• TASK GOAL: For the entries below, the result should be an exact transcription of the lines from the one with "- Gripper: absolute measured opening" up to and including the one with "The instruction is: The", and only those.
================
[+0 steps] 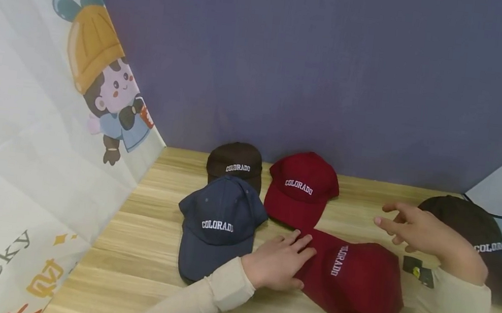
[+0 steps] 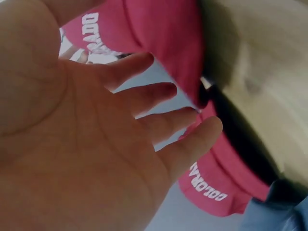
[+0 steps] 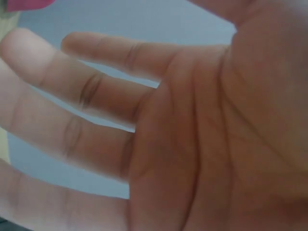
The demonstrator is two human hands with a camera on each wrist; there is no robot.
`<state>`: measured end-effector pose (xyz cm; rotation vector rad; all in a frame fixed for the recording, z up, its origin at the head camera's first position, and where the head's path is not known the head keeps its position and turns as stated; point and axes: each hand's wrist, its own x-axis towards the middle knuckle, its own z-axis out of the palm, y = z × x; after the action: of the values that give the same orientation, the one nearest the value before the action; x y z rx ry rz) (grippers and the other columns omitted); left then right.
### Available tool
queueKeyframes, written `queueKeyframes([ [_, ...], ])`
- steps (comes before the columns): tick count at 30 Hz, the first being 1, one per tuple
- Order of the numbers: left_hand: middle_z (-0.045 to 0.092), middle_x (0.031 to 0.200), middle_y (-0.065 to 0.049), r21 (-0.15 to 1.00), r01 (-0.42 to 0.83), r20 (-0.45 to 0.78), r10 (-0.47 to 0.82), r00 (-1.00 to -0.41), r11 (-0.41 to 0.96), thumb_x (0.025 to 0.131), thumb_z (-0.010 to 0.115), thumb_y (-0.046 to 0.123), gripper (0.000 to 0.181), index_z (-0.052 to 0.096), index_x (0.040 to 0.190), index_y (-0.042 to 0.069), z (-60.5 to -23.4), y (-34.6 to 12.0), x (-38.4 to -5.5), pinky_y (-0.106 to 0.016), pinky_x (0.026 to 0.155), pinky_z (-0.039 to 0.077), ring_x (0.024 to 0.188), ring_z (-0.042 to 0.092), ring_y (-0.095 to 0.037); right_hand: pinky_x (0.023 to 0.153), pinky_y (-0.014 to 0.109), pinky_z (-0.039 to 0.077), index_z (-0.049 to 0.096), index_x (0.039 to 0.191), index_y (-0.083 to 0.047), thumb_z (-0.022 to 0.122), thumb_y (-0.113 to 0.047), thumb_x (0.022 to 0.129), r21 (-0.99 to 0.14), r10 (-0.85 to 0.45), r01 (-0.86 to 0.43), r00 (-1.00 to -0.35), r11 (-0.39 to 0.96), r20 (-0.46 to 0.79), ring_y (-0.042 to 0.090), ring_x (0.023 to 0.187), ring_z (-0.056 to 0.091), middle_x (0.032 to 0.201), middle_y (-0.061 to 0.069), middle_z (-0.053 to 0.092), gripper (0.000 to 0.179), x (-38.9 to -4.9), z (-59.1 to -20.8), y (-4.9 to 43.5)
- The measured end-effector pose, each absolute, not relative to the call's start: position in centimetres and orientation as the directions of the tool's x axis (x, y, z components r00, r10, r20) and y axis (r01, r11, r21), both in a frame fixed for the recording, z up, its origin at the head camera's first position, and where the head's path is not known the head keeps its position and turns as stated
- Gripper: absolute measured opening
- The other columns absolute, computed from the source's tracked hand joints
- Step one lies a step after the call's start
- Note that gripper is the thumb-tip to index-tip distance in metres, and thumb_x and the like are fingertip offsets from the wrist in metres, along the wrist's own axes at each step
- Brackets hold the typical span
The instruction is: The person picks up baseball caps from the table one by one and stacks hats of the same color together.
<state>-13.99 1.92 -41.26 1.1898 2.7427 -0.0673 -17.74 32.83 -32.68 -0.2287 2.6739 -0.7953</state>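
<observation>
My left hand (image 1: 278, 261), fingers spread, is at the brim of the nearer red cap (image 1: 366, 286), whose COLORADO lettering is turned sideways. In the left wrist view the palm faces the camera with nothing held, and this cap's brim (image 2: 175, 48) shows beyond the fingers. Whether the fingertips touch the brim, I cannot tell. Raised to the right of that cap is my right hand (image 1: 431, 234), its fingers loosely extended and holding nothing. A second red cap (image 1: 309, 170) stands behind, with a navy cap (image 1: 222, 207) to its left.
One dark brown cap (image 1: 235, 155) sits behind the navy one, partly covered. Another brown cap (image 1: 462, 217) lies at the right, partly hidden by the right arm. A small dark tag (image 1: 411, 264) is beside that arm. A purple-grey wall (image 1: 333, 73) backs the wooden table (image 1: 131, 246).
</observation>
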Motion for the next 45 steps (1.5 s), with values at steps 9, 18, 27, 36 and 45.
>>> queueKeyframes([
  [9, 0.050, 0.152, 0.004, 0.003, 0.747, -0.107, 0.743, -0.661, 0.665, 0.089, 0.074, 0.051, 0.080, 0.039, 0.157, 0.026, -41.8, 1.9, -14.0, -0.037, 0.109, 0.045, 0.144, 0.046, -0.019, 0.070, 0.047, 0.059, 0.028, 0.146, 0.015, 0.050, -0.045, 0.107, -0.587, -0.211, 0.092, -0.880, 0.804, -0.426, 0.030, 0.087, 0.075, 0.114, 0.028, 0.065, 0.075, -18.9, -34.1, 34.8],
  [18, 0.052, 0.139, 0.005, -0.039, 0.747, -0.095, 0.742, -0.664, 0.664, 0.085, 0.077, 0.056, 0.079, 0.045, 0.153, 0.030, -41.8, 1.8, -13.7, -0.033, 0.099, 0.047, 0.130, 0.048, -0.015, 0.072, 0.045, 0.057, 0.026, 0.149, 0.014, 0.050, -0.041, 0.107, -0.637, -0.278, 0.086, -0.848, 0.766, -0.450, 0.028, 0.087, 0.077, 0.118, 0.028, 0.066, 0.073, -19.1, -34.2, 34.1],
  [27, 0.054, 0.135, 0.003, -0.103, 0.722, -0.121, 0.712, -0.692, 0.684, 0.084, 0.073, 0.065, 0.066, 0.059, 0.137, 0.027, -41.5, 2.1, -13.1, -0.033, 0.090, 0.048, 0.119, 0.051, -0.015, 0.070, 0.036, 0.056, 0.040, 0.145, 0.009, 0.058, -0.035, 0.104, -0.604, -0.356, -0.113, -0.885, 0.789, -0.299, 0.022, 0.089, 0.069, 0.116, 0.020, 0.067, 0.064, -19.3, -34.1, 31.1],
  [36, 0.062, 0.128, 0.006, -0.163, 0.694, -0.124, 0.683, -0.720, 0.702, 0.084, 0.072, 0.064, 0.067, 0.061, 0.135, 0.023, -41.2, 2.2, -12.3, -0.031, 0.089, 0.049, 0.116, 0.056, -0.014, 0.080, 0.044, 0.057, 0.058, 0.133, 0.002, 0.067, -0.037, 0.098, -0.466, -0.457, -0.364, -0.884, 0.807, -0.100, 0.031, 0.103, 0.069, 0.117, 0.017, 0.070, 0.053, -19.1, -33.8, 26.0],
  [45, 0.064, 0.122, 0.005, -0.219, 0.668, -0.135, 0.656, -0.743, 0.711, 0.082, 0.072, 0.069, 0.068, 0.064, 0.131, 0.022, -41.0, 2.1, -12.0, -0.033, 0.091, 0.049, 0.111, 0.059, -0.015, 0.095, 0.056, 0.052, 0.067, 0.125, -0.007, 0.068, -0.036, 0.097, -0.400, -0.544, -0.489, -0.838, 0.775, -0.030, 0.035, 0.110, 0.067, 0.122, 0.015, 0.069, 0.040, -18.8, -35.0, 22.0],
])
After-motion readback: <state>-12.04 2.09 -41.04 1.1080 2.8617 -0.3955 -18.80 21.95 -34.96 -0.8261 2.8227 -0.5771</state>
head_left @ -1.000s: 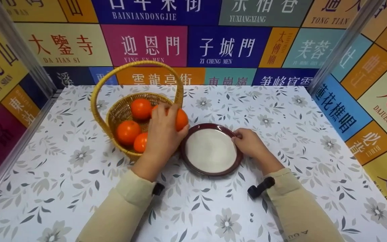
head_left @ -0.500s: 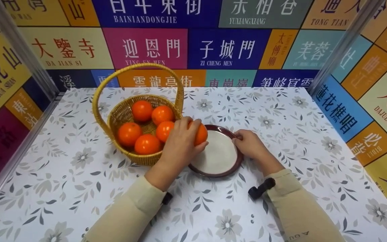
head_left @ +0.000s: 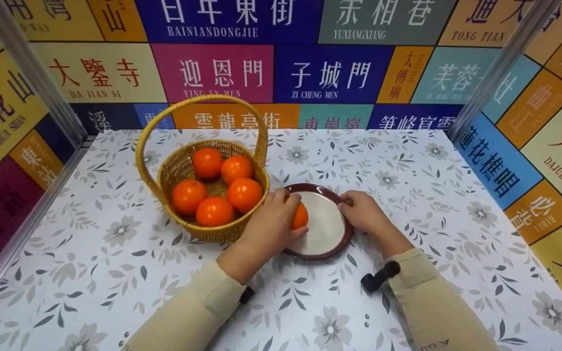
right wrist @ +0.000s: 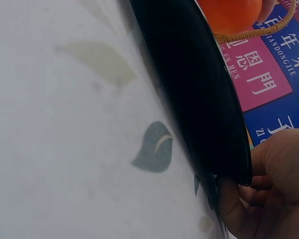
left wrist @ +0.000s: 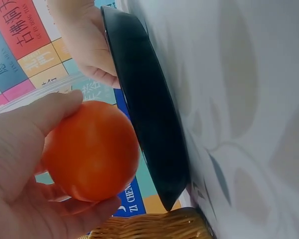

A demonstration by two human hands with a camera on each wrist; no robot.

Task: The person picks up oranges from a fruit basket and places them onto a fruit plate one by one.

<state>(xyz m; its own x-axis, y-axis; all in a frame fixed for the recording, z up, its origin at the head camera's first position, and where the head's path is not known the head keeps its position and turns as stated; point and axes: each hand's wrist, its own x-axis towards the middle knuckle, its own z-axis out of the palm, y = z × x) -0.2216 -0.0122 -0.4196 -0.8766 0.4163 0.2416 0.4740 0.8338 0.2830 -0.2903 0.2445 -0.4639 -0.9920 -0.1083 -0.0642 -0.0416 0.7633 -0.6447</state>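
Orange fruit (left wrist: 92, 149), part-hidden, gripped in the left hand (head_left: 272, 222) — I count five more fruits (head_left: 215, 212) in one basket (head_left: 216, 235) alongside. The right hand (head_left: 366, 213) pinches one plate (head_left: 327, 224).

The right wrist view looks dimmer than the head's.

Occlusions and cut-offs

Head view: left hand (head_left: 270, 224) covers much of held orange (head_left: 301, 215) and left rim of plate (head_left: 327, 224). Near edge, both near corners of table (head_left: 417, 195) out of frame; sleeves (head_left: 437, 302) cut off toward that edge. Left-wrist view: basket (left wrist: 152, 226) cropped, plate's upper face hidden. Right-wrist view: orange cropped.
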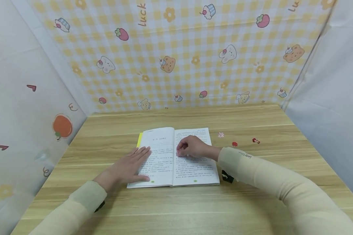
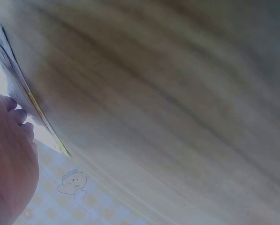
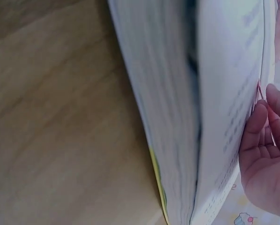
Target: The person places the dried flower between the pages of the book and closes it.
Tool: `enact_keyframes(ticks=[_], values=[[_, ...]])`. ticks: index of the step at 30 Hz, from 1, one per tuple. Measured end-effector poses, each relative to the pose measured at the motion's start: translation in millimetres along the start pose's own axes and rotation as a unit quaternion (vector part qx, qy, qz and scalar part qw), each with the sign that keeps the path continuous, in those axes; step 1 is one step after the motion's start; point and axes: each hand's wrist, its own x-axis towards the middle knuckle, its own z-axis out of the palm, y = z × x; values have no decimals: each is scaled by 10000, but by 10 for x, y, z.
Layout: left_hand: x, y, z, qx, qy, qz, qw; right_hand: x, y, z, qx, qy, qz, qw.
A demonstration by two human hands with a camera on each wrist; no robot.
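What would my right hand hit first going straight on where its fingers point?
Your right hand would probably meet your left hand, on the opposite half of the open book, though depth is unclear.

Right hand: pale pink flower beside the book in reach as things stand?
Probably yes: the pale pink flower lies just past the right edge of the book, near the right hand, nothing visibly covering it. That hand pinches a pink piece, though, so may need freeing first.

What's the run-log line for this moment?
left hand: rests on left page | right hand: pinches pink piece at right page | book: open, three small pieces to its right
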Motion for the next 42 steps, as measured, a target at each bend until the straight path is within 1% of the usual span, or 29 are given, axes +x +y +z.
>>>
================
• ANSWER:
- Gripper: absolute measured opening
- The other columns absolute, computed from the source's tracked hand joints
- Step one lies a step after the call's start
- Note that gripper is the thumb-tip to index-tip distance in metres, and thumb_x and the like are fingertip offsets from the wrist in metres, along the wrist's own axes at each step
- Brackets hold the typical span
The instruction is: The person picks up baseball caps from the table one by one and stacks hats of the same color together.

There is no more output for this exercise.